** Description of the task **
Go through the listing below. Copy each line that has the string "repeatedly".

** Data provided **
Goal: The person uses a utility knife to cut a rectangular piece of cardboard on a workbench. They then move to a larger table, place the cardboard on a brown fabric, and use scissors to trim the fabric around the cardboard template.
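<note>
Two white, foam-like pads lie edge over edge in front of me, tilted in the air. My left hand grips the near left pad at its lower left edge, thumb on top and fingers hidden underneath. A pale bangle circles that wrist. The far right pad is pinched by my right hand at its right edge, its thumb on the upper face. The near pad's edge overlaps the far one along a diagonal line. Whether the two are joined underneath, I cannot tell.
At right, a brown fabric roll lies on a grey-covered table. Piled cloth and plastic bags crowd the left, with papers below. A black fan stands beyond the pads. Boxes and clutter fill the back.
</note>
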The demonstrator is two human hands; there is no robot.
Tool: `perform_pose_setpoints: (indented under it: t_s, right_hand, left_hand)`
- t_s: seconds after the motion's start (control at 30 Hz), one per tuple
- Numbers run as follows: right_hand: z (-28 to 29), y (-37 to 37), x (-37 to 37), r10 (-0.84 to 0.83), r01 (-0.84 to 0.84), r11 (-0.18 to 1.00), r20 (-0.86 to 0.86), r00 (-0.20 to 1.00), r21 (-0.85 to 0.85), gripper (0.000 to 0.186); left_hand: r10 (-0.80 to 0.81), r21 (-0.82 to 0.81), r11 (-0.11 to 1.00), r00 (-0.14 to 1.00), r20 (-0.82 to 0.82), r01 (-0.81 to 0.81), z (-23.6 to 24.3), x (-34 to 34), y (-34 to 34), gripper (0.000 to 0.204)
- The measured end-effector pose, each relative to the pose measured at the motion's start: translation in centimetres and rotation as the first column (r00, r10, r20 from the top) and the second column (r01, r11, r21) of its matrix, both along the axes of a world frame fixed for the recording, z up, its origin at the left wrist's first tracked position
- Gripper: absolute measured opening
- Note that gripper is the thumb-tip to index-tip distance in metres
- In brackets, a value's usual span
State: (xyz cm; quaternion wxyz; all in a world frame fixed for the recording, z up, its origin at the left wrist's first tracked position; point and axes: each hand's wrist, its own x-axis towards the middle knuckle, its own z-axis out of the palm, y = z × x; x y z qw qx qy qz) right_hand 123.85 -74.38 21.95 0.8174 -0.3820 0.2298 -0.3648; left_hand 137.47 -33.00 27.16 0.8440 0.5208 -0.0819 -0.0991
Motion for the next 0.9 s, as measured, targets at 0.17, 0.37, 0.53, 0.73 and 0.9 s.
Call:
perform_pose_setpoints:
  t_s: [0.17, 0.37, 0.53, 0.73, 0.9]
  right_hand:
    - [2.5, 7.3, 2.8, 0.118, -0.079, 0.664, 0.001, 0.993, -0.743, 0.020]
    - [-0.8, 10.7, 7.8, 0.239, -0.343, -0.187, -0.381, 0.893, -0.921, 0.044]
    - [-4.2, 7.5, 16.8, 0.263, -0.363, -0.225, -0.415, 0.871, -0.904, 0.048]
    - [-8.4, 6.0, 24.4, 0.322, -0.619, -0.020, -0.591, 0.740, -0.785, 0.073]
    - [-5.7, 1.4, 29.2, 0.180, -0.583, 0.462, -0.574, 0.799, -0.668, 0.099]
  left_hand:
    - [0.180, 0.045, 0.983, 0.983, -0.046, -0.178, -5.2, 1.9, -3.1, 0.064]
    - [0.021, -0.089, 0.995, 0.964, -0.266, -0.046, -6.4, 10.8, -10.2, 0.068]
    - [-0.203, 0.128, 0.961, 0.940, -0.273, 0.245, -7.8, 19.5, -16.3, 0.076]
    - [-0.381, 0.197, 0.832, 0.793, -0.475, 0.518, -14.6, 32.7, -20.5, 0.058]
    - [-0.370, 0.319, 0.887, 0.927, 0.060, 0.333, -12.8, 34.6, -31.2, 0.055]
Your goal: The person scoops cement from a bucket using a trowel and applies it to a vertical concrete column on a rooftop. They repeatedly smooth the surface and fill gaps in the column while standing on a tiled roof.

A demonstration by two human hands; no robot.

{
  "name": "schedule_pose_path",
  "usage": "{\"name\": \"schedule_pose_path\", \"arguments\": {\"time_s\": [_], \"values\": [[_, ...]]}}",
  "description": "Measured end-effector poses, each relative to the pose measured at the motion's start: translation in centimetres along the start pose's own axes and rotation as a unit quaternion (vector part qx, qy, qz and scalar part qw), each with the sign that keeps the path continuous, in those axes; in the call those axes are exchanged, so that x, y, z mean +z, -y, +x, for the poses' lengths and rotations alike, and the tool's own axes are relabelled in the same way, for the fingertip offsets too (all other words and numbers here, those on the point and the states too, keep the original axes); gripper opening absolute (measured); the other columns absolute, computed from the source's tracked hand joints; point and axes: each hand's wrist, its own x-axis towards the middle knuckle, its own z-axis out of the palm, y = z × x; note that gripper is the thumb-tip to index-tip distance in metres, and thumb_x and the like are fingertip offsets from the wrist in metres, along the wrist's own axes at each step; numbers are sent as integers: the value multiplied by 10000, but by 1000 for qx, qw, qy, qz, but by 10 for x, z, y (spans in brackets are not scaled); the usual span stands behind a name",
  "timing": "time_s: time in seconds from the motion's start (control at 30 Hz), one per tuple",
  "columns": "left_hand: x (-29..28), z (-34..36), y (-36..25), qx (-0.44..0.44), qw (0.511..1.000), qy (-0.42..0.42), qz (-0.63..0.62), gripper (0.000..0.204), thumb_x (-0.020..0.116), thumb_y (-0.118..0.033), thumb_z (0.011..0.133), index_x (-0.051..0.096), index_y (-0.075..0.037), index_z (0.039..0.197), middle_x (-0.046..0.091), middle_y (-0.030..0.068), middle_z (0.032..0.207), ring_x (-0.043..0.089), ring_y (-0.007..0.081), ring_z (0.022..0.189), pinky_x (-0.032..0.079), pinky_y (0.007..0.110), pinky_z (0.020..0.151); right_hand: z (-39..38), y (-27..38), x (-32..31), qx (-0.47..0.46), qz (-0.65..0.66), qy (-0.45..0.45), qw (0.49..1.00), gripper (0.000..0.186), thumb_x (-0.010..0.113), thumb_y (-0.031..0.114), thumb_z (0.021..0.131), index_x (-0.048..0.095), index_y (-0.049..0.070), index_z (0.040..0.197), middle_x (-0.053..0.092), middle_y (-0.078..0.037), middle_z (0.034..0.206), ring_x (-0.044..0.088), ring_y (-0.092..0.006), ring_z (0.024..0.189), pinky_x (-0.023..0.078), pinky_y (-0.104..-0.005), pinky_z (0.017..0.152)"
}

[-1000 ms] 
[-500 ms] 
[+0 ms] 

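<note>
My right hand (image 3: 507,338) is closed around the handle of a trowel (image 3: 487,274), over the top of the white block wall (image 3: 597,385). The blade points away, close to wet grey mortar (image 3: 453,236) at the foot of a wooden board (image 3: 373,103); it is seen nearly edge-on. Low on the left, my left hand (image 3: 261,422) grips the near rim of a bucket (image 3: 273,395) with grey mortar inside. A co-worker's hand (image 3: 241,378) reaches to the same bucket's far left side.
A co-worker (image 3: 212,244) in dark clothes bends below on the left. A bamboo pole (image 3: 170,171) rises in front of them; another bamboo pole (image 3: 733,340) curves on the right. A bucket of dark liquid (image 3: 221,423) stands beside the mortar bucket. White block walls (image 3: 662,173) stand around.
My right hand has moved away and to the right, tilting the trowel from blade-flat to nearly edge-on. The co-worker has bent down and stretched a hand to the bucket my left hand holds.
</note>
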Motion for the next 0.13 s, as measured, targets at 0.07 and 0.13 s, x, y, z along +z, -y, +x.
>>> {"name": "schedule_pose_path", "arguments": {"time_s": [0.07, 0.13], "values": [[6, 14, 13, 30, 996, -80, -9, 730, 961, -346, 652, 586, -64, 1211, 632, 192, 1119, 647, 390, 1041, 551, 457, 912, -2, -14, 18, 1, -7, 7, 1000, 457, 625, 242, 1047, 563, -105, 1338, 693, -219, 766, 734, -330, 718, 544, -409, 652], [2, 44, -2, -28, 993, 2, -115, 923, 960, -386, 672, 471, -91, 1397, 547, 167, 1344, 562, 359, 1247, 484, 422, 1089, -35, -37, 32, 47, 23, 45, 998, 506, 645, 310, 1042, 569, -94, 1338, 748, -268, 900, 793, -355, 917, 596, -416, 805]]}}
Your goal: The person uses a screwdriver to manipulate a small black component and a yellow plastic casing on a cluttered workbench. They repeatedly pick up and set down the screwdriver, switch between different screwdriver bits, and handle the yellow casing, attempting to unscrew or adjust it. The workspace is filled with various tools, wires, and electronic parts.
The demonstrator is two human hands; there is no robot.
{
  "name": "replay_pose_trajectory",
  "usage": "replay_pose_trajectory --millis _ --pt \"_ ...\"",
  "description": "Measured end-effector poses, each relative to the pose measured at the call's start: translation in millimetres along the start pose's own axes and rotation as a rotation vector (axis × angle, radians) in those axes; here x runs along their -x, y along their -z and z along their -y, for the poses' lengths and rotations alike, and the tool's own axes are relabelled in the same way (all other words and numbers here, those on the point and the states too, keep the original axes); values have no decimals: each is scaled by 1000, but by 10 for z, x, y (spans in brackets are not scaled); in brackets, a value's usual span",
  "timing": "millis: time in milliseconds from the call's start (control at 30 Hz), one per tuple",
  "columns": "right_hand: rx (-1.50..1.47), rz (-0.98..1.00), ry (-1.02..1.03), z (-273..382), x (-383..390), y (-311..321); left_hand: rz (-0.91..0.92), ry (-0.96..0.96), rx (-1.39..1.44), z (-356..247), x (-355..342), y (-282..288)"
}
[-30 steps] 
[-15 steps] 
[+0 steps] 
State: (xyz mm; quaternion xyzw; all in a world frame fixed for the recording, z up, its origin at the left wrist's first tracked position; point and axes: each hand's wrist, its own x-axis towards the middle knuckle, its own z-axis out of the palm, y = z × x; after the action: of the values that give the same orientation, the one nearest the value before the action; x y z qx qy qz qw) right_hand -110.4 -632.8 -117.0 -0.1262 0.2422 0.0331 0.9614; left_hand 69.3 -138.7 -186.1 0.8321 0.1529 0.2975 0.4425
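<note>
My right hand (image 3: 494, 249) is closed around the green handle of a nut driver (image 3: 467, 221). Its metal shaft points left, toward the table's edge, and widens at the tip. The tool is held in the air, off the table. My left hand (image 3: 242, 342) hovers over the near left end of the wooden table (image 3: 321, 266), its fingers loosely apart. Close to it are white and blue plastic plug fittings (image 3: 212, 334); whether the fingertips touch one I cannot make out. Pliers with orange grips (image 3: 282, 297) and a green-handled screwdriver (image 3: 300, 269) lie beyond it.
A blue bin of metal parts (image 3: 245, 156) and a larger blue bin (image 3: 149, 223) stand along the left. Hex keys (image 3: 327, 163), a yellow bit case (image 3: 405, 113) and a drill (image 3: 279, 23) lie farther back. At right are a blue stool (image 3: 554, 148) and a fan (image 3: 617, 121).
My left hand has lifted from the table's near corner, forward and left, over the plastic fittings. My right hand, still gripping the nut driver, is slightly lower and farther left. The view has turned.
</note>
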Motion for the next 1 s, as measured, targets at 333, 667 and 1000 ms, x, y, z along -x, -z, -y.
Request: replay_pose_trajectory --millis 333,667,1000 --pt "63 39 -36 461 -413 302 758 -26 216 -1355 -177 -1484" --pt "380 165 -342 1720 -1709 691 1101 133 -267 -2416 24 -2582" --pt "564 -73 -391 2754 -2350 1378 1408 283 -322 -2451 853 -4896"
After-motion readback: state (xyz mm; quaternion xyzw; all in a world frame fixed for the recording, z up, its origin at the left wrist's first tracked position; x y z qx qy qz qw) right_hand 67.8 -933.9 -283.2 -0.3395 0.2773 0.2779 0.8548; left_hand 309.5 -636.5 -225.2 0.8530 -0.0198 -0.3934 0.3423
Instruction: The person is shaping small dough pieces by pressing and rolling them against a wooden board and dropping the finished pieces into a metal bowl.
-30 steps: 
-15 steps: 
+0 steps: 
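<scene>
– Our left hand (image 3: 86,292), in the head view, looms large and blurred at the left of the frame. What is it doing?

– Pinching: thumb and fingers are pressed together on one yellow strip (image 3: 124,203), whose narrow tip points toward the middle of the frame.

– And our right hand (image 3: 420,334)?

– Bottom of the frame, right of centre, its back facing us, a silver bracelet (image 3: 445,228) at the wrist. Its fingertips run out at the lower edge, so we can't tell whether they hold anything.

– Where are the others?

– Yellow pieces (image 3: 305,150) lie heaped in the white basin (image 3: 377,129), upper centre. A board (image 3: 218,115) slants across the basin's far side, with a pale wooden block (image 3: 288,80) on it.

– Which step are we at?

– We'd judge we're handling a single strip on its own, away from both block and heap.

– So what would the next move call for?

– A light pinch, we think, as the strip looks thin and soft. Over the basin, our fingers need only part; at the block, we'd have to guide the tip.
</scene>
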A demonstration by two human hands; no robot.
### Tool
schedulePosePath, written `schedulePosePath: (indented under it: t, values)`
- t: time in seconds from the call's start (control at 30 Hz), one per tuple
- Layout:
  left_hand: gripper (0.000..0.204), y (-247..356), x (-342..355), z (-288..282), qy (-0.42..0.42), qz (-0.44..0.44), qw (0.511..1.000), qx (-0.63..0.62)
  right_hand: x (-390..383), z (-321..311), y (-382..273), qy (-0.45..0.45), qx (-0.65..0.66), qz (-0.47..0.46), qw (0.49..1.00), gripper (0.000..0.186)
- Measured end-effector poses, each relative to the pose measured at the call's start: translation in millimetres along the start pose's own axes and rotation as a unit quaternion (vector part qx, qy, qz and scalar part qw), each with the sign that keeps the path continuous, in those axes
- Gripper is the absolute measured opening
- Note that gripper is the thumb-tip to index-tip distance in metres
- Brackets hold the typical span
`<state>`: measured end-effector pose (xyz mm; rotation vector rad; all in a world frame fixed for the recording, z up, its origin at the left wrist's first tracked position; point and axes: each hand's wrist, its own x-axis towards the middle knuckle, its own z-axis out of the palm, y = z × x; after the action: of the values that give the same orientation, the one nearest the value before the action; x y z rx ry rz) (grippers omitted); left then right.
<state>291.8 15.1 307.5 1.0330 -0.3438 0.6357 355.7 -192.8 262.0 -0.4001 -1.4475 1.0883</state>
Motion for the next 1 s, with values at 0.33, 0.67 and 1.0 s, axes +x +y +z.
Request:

** Written response **
Your goal: The person scoops cement from a bucket using a trowel and applies it to a vertical concrete column on a rooftop. They repeatedly smooth the surface and fill gaps in the column while standing on a tiled roof.
Your goal: The person uses a screwdriver to manipulate a small black component and a yellow plastic casing on a cluttered workbench. They repeatedly pick up and set down the screwdriver, switch between different screwdriver bits, and handle the yellow casing, attempting to unscrew or adjust it. The workspace is filled with various tools, wires, and electronic parts.

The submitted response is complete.